Goal of the exercise
Every word of the listing must be returned. Retype it exactly.

##### Recorded data #####

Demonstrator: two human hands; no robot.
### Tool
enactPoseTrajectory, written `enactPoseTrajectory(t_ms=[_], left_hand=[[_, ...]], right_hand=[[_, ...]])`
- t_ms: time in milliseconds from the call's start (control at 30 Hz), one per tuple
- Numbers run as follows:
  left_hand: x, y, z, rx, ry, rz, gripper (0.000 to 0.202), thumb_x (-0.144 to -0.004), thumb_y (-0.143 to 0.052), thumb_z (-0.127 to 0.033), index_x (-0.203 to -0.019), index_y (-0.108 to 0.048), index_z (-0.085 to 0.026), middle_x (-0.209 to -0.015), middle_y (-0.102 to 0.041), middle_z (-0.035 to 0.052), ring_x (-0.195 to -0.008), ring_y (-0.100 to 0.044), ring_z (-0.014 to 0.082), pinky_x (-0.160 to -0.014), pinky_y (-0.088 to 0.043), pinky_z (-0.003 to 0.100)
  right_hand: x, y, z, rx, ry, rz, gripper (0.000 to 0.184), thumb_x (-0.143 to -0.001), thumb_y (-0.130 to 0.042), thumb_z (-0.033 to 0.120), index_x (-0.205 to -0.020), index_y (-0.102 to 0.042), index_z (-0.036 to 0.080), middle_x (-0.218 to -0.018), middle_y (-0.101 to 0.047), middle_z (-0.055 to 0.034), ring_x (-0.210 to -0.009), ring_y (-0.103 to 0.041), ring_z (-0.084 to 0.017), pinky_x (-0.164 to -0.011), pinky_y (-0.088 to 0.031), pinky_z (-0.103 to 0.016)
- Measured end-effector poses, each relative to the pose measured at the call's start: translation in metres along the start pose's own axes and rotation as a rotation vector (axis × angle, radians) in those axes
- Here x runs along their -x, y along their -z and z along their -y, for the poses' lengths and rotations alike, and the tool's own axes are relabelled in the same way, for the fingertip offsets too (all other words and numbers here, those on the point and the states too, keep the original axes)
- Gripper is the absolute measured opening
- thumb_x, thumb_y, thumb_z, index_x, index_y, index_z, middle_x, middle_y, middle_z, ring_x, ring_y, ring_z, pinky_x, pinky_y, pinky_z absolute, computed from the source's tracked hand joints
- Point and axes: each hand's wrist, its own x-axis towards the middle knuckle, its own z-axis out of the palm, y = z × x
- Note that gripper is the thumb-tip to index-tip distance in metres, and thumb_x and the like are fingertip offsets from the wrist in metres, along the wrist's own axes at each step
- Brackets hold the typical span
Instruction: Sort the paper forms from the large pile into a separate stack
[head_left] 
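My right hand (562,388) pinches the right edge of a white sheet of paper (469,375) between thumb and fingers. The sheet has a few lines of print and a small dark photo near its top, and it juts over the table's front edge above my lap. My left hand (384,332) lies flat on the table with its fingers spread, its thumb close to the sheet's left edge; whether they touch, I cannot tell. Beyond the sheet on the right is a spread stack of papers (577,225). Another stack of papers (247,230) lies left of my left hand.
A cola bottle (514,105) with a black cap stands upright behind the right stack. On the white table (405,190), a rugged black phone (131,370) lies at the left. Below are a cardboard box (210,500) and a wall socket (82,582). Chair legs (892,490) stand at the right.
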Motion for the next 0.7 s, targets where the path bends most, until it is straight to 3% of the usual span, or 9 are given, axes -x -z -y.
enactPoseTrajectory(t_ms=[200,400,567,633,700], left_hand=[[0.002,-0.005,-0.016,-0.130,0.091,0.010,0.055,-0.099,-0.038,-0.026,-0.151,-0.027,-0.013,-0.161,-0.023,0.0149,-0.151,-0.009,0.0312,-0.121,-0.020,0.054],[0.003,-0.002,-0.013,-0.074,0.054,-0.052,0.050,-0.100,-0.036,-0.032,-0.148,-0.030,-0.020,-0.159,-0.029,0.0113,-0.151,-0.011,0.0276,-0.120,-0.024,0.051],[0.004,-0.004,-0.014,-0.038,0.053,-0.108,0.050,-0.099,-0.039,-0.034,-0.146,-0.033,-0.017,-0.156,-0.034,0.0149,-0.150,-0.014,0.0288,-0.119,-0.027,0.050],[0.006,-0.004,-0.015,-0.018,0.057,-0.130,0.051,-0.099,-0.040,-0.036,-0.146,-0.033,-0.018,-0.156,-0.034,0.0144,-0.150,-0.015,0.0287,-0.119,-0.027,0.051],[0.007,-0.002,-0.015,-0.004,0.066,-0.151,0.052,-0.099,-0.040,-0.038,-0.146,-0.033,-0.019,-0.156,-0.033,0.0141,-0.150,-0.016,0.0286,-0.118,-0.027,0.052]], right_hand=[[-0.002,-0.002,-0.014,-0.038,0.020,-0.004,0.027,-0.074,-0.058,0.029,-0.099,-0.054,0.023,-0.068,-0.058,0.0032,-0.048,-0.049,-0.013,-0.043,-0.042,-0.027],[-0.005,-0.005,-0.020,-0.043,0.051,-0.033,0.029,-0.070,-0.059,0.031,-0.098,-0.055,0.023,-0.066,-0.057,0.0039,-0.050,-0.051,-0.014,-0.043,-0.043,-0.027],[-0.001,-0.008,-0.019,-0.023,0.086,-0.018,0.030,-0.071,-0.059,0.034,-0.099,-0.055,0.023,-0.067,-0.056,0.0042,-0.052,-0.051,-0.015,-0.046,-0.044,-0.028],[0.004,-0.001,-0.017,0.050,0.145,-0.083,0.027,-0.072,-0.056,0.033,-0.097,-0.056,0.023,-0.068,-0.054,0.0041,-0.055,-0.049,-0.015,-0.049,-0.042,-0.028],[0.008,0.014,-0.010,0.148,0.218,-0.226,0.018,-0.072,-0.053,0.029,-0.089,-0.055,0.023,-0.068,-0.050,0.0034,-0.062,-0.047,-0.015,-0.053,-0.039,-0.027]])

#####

Task solution
Demonstrator: two human hands; no robot.
### Tool
enactPoseTrajectory, written `enactPoseTrajectory(t_ms=[_], left_hand=[[_, ...]], right_hand=[[_, ...]])`
- t_ms: time in milliseconds from the call's start (control at 30 Hz), one per tuple
- Numbers run as follows:
  left_hand: x, y, z, rx, ry, rz, gripper (0.000 to 0.202), thumb_x (-0.144 to -0.004), thumb_y (-0.143 to 0.052), thumb_z (-0.127 to 0.033), index_x (-0.203 to -0.019), index_y (-0.108 to 0.048), index_z (-0.085 to 0.026), middle_x (-0.209 to -0.015), middle_y (-0.102 to 0.041), middle_z (-0.035 to 0.052), ring_x (-0.195 to -0.008), ring_y (-0.100 to 0.044), ring_z (-0.014 to 0.082), pinky_x (-0.160 to -0.014), pinky_y (-0.088 to 0.043), pinky_z (-0.003 to 0.100)
  right_hand: x, y, z, rx, ry, rz, gripper (0.000 to 0.184), thumb_x (-0.143 to -0.001), thumb_y (-0.130 to 0.042), thumb_z (-0.033 to 0.120), index_x (-0.205 to -0.020), index_y (-0.102 to 0.042), index_z (-0.036 to 0.080), middle_x (-0.218 to -0.018), middle_y (-0.101 to 0.047), middle_z (-0.055 to 0.034), ring_x (-0.210 to -0.009), ring_y (-0.103 to 0.041), ring_z (-0.084 to 0.017), pinky_x (-0.164 to -0.011), pinky_y (-0.088 to 0.031), pinky_z (-0.103 to 0.016)
- Measured end-effector poses, each relative to the pose measured at the call's start: translation in metres along the start pose's own axes and rotation as a rotation vector (axis × angle, radians) in those axes
- Here x runs along their -x, y along their -z and z along their -y, for the poses' lengths and rotations alike, and the tool's own axes are relabelled in the same way, for the fingertip offsets too (all other words and numbers here, those on the point and the states too, keep the original axes)
- Gripper is the absolute measured opening
- thumb_x, thumb_y, thumb_z, index_x, index_y, index_z, middle_x, middle_y, middle_z, ring_x, ring_y, ring_z, pinky_x, pinky_y, pinky_z absolute, computed from the source's tracked hand joints
- Point and axes: each hand's wrist, its own x-axis towards the middle knuckle, its own z-axis out of the palm, y = z × x
- Note that gripper is the thumb-tip to index-tip distance in metres, and thumb_x and the like are fingertip offsets from the wrist in metres, along the wrist's own axes at each step
- Brackets hold the typical span
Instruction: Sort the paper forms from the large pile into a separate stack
[head_left] 
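My right hand (562,388) pinches the right edge of a white sheet of paper (469,375) between thumb and fingers. The sheet has a few lines of print and a small dark photo near its top, and it juts over the table's front edge above my lap. My left hand (384,332) lies flat on the table with its fingers spread, its thumb close to the sheet's left edge; whether they touch, I cannot tell. Beyond the sheet on the right is a spread stack of papers (577,225). Another stack of papers (247,230) lies left of my left hand.
A cola bottle (514,105) with a black cap stands upright behind the right stack. On the white table (405,190), a rugged black phone (131,370) lies at the left. Below are a cardboard box (210,500) and a wall socket (82,582). Chair legs (892,490) stand at the right.
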Motion for the next 0.7 s, targets where the path bends most, until it is straight to 3% of the usual span, or 9 are given, axes -x -z -y.
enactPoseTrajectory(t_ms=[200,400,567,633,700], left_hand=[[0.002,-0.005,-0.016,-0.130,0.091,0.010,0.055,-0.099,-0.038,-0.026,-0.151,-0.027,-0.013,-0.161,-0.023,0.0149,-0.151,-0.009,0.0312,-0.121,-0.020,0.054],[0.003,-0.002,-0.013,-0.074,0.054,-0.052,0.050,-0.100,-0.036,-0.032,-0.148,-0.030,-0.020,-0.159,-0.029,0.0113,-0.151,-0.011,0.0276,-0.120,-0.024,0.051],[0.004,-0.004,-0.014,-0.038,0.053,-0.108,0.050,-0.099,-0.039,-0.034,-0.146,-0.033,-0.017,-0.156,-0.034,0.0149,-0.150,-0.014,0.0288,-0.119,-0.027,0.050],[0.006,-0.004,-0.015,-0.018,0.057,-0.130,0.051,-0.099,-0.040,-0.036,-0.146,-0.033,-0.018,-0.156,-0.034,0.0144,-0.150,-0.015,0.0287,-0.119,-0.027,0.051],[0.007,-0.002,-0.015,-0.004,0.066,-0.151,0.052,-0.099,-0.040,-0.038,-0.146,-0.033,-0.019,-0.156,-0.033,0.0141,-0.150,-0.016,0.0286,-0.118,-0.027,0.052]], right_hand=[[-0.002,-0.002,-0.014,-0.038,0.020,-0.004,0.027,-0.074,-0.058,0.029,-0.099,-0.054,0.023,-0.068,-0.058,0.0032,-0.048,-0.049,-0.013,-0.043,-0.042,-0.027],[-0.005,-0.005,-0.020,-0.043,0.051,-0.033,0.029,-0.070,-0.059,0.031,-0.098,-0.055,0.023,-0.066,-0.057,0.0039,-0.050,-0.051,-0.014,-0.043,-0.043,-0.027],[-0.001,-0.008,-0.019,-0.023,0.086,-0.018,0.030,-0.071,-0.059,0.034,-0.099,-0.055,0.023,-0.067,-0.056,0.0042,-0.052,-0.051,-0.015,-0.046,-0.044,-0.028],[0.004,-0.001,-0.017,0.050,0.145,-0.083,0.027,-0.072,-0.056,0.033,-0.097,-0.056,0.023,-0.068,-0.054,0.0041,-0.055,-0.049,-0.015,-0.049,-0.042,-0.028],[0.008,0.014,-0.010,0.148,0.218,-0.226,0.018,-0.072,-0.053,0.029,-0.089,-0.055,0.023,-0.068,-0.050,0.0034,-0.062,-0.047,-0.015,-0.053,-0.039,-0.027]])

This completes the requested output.